> _Brief_: If a line in the entries below includes the string "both", copy it out.

> _Excerpted records_:
^^^^

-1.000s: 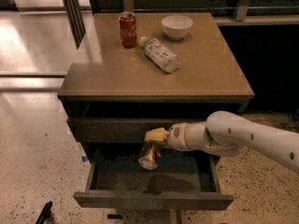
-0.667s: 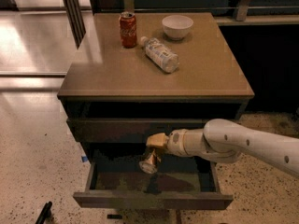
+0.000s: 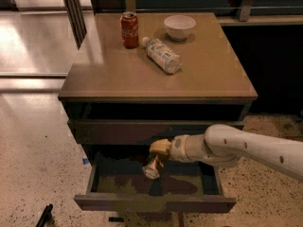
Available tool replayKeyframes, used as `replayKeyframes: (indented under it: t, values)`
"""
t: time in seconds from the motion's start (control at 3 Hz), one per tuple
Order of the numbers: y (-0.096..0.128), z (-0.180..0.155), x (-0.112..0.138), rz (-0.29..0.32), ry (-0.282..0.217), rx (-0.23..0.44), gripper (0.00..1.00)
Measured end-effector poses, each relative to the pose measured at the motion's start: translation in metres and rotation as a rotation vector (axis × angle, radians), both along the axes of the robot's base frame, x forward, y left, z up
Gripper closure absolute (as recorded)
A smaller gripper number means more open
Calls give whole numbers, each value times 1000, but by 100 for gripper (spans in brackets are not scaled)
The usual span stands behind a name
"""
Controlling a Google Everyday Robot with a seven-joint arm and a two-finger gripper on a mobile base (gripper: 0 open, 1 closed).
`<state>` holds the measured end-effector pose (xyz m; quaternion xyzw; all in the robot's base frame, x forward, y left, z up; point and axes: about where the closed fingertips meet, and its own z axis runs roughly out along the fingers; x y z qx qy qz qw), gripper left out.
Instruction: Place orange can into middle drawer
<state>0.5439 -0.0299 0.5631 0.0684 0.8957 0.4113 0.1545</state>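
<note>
Golden-orange metal, dented and cylindrical with a silver end: the orange can (image 3: 152, 167) hangs tilted from the gripper (image 3: 159, 153), whose fingers are clamped on its upper part. It sits over the open middle drawer (image 3: 156, 204), left of centre. Let go at this tilt, the smooth can could roll across the flat olive-grey floor or clip the dark wood front. The rounded white arm (image 3: 246, 150) reaches in from the right.
</note>
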Motion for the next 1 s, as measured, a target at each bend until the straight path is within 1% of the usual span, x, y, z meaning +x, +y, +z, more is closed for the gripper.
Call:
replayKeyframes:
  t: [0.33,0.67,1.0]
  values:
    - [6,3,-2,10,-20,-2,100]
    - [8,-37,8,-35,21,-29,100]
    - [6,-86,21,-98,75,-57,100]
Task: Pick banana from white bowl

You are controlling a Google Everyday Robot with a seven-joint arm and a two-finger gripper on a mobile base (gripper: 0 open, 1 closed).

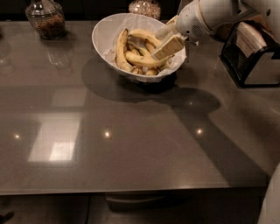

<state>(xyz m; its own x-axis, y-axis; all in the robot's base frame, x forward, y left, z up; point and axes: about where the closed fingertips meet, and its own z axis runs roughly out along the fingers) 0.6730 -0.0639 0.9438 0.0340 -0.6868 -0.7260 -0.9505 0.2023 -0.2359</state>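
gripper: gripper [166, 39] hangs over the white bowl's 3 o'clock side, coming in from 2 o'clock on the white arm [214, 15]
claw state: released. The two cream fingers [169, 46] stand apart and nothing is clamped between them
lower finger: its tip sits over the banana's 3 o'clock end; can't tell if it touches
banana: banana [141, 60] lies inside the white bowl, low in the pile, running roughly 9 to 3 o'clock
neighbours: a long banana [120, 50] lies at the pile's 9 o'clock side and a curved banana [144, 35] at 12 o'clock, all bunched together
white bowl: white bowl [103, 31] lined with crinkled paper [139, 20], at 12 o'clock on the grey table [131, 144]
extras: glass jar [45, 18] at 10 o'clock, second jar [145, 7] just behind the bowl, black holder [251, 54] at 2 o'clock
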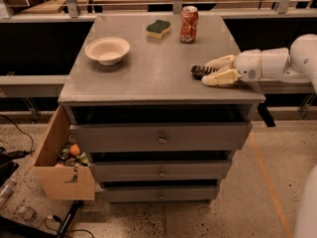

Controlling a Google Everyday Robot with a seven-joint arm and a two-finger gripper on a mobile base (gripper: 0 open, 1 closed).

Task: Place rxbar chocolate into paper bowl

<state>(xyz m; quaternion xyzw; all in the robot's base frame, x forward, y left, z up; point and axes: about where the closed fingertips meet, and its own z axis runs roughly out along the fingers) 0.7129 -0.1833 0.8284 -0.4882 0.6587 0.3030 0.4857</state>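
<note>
Your cream tool (pixel 204 74) sits at the right of the frame, by a dark bar (pixel 197 71) with pale marks. The bowl (pixel 107 50) is off-white, the sponge (pixel 158 29) green over yellow, the can (pixel 188 24) red-orange with pale lettering, the desk (pixel 148 71) plain grey, the floor (pixel 198 217) speckled.
</note>
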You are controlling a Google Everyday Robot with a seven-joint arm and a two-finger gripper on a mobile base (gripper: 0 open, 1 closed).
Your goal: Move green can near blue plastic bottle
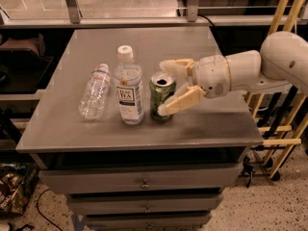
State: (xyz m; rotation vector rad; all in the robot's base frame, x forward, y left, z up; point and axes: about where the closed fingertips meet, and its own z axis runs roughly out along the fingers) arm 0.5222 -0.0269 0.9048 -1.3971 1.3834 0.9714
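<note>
The green can (160, 99) stands upright on the grey table (219, 126), just right of the blue plastic bottle (128, 88), which has a white cap and a "TEA" label. A narrow gap separates them. My gripper (162, 88) reaches in from the right and is open. One finger (174, 65) is behind the can's top. The other finger (182, 101) is in front, with its tip by the can's lower right side. The can rests on the table.
A slimmer clear bottle (95, 91) lies on its side left of the blue bottle. The table's front edge is close to the can. Drawers (144, 183) sit below. A yellow frame (283, 129) stands to the right, behind my arm.
</note>
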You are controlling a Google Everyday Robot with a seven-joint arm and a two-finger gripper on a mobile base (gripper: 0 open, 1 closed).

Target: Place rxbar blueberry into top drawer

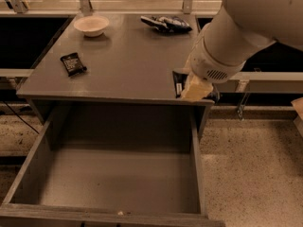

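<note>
L to R: 1 black-wrapped bar [72, 63], 1 white bowl [91, 25], 1 top drawer [118, 178] pulled open below, 1 chip bag [165, 22] at back. 1 rxbar blueberry [178, 82] lies at front-right corner of cabinet top [128, 56], long axis approx front-to-back, mostly hidden under gripper [195, 88]. Grip state: can't tell.

Arm [251, 13] in from upper rt, white wrist [215, 60] angled down-left. Gripper [195, 90] points down, low at front-rt corner of counter [123, 56].
</note>
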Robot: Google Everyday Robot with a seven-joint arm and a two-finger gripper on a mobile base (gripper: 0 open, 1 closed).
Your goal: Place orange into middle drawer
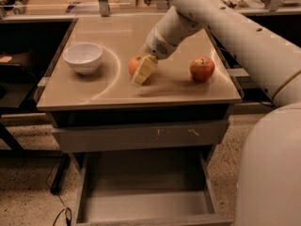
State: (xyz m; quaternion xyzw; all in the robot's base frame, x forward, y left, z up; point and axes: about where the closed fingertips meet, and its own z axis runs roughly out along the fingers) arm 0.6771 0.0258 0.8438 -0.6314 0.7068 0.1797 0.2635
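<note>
While the pincer gripper [143, 70] sits low on the table top [117, 95], right against the orange [134, 63], I cannot tell whether it grasps the fruit. A white bowl [83, 57] stands well to its left in view and a red apple [202, 68] to its right. Below it, the middle drawer [141, 206] is pulled out, showing a plain grey floor.

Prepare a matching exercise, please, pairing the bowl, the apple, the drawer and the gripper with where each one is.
Things:
1. white bowl
2. red apple
3. middle drawer
4. gripper

Places:
A. pulled open below the tabletop
B. at the orange, mid-tabletop
C. left part of the tabletop
D. right part of the tabletop

Pairs: 1-C, 2-D, 3-A, 4-B
</note>
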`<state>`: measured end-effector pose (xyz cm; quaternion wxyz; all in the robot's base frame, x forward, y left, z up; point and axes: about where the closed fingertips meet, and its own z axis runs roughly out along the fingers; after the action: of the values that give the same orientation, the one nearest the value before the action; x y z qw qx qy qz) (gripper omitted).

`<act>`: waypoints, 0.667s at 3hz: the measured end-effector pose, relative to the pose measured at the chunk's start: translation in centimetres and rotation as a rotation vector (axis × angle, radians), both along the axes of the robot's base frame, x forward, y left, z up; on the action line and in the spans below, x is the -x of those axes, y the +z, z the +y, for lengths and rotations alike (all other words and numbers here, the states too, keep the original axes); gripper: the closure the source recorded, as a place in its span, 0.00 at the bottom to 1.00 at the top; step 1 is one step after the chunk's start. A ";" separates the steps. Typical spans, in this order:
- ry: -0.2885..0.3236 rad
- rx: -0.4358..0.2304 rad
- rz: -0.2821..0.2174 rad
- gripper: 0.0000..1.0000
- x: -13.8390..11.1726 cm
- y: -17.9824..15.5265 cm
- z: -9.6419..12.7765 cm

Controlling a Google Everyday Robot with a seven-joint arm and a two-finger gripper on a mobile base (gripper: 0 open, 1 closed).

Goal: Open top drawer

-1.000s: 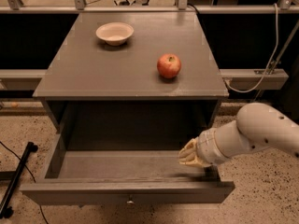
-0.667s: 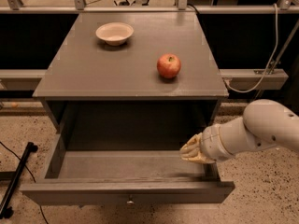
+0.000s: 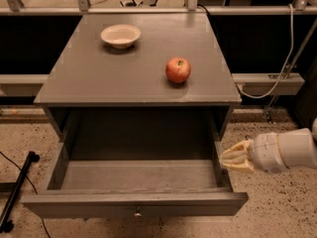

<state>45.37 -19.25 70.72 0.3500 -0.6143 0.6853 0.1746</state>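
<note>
The top drawer [image 3: 133, 202] is a wide grey wooden box pulled far out of the grey cabinet; its inside is bare. A small round metal knob [image 3: 137, 213] sits on the middle of its flat front. My gripper [image 3: 229, 158], cream-coloured on a white arm, is at the drawer's right side, just outside its right wall and pointing left. It holds nothing that I can see.
A red apple [image 3: 178, 70] and a cream bowl [image 3: 120, 35] sit on the cabinet top [image 3: 99, 78]. A black pole with a foot [image 3: 17, 192] lies on the speckled floor at left. A white cable [image 3: 277, 68] hangs at right.
My gripper has moved right, from over the drawer's inner right corner to outside its right wall. The drawer has not visibly moved.
</note>
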 end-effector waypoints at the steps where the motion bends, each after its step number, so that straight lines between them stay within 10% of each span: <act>1: 0.001 -0.006 0.003 0.61 0.0 0.0 0.0; 2: 0.005 -0.006 0.004 0.36 0.0 -0.1 0.2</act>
<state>45.33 -19.00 70.66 0.3500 -0.6149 0.6838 0.1786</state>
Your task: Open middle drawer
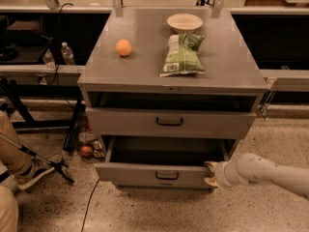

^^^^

> _Answer section_:
Measured end-effector poses, each relative to the pose measured at the motion's start: translation in metres and rotation as a rotation vector (axis × angle, radians), both along the axes of the robot's base frame, x forward, y left, z up
`<act>`: waypoints, 0.667s at 3hz: the measured end-effector pose, relative to the pose measured at the chunk's start: translation in centimetres and rotation as a rotation vector (axis × angle, radians), both along the axes of the robot's base frame, x forward, y left, z up; on the action line and in the spans below, x is the -x of those axes, y the +z, z the +y, for lengths and rotations alike (all other words and numbers here, the states too, keep the original axes); gripper: the closure the source recorded, as a place in its span, 0.00 at the bottom to 1.00 at the top; step 1 is one step after the chunk's start. A ";" separates the steps. Typical spans, in this order:

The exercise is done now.